I won't speak for nostr:nprofile1qqs2tkttddq55y5ht07gpun8y8yq2vrs3lhqq79mj58vgx90fyaknpgprdmhxue69uhhyetvv9ujuam9wd6x2unwvf6xxtnrdakj7av6hxm but I'm of the same opinion because I don't really find AI useful for me. Code generation AI is trash, I'm much more efficient without it. And to ask it questions for researching a topic is also a waste of time because you don't know if it provided factual information, omitted something key or just flat out fabricated the response. I end up needed to fact check it anyway. I do like it for exploring some creative ideas, for example asking for ideas to start a project or something and using it as a launch pad from there. Or for summarizing an email or something I've written (I don't trust the summaries generated for text others have written). But I rarely ever do those things.
I couldn't agree more. Hallucinations is truly the biggest problem with these models—you can never be sure whether the response they provide is correct or completely made up. Even for coding, I prefer snippets more than AI, especially when working on serious app. And with the current architecture, it really seems like things will keep getting more and more centralized. I think some sort of breakthrough is required.
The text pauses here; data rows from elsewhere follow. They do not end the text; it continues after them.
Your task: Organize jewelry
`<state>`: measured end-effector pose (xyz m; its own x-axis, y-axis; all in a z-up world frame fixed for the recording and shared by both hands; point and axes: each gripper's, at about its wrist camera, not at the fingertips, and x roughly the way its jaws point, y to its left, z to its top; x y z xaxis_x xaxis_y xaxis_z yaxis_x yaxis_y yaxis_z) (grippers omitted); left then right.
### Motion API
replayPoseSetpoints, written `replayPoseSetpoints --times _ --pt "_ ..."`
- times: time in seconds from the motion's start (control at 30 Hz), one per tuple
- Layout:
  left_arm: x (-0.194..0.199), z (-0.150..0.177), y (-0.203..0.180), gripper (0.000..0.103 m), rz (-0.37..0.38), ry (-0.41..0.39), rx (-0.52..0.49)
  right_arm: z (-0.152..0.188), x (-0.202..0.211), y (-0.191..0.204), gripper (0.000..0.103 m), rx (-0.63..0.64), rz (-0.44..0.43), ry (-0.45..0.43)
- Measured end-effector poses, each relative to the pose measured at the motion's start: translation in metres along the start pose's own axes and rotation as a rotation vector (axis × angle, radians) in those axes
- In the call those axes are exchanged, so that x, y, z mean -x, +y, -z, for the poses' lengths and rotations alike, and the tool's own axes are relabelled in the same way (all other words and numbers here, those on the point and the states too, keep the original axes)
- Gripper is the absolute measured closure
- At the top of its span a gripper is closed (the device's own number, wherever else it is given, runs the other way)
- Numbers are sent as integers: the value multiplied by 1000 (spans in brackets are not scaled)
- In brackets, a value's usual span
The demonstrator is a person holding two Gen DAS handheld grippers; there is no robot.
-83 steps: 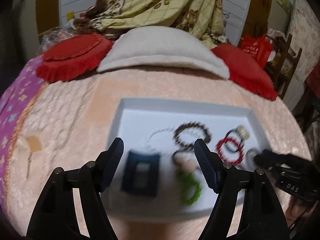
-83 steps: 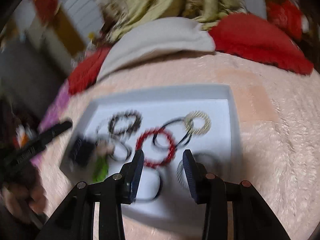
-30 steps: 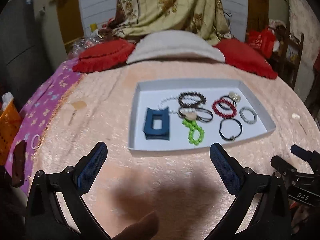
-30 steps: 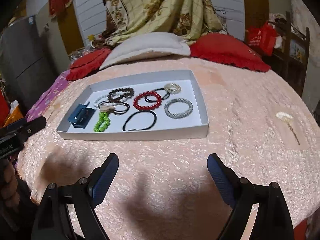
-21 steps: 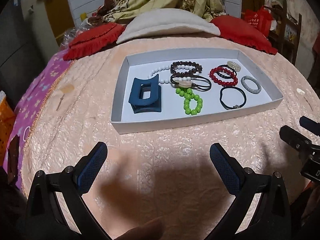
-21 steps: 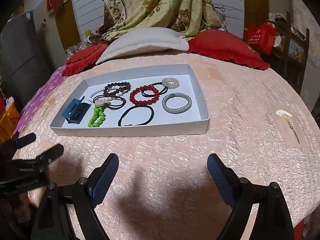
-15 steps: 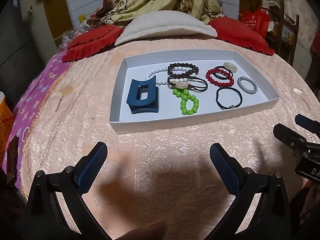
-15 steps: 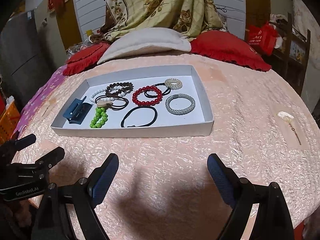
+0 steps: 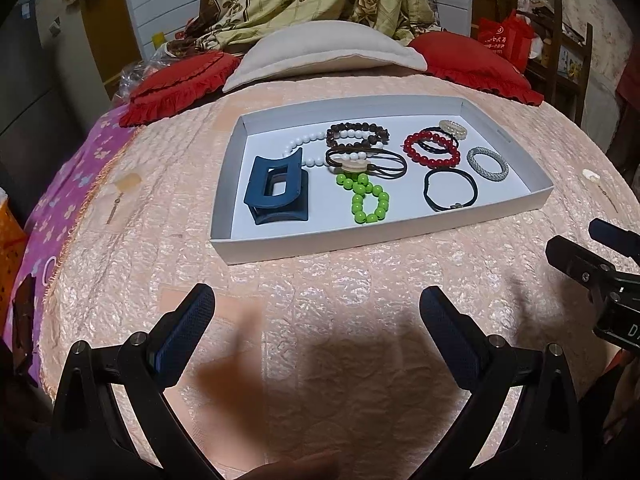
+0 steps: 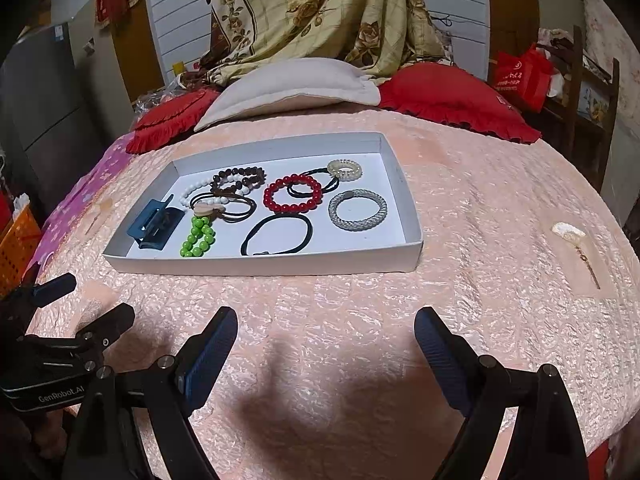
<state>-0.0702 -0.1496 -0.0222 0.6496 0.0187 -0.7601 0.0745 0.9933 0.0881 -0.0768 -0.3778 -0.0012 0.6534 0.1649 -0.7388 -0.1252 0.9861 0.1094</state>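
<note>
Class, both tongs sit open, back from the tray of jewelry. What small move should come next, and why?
Probably bring the right tongs forward over the tray's near edge toward the black hair tie. Both tongs are open and empty, the left tongs too. The tie lies nearest, apart from the tangled bracelets.

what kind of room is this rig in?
Most likely a home bedroom: the tray sits on a peach quilted bedspread, with a white pillow and red cushion behind it.

One tray [image 9: 224,200]; one hair clip [image 9: 276,190]; two red cushions [image 9: 176,84].
</note>
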Motion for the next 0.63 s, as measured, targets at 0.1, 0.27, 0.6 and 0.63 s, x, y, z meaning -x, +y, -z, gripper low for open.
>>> replayPoseSetpoints --times 0.1,0.27,0.6,0.63 --pt "0 0 0 1 2 3 2 0 0 1 15 2 1 2" --pt "0 1 0 1 5 4 6 1 -1 1 15 5 -1 5" --pt "2 2 -1 1 9 -5 0 1 -2 2 15 8 -1 8" --pt "2 2 -1 1 9 -5 0 1 -2 2 15 8 -1 8"
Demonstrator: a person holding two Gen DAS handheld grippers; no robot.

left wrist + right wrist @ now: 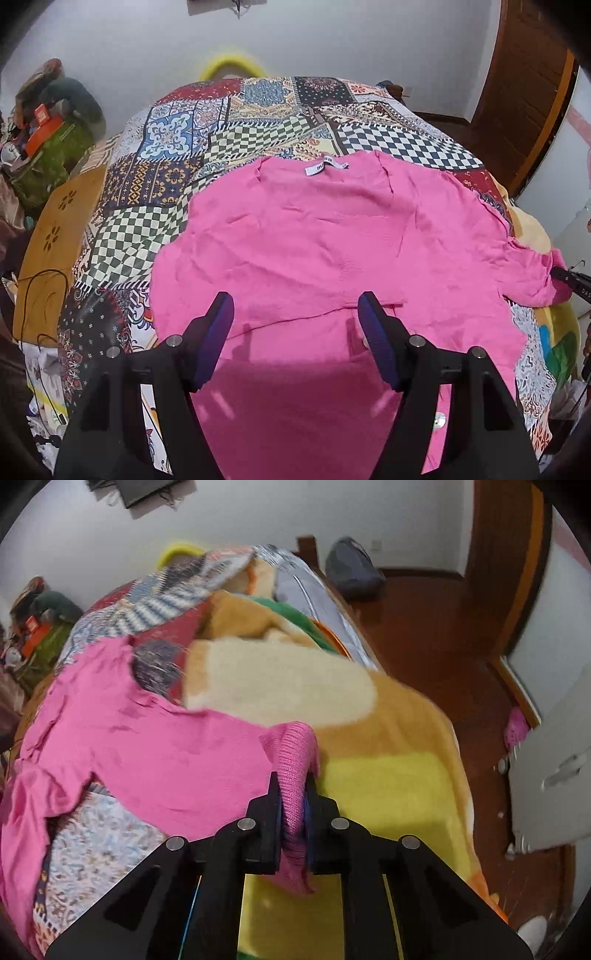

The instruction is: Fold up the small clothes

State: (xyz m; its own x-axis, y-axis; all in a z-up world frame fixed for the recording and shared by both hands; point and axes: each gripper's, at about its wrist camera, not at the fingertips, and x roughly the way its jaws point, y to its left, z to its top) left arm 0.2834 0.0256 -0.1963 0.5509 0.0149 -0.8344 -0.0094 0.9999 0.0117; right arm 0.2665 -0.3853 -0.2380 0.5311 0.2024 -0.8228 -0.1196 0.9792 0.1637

Yeah a breakthrough or a re-thinking. I'm no AI expert but based on my understanding of LLMs, this is not what will get us to AGI. It's just n-dimensional regression or find the pattern in the data. And don't get me wrong, it works pretty well but we keep anthropormizing them, claiming they "know" or "hallucinate" or "remember". They do none of these things, much like my line of best fit through a chart does none of these things. It's a large equation for predicting the next word when giving other words as input. We need to be able to add to a model understanding but how we do that? No fucking clue.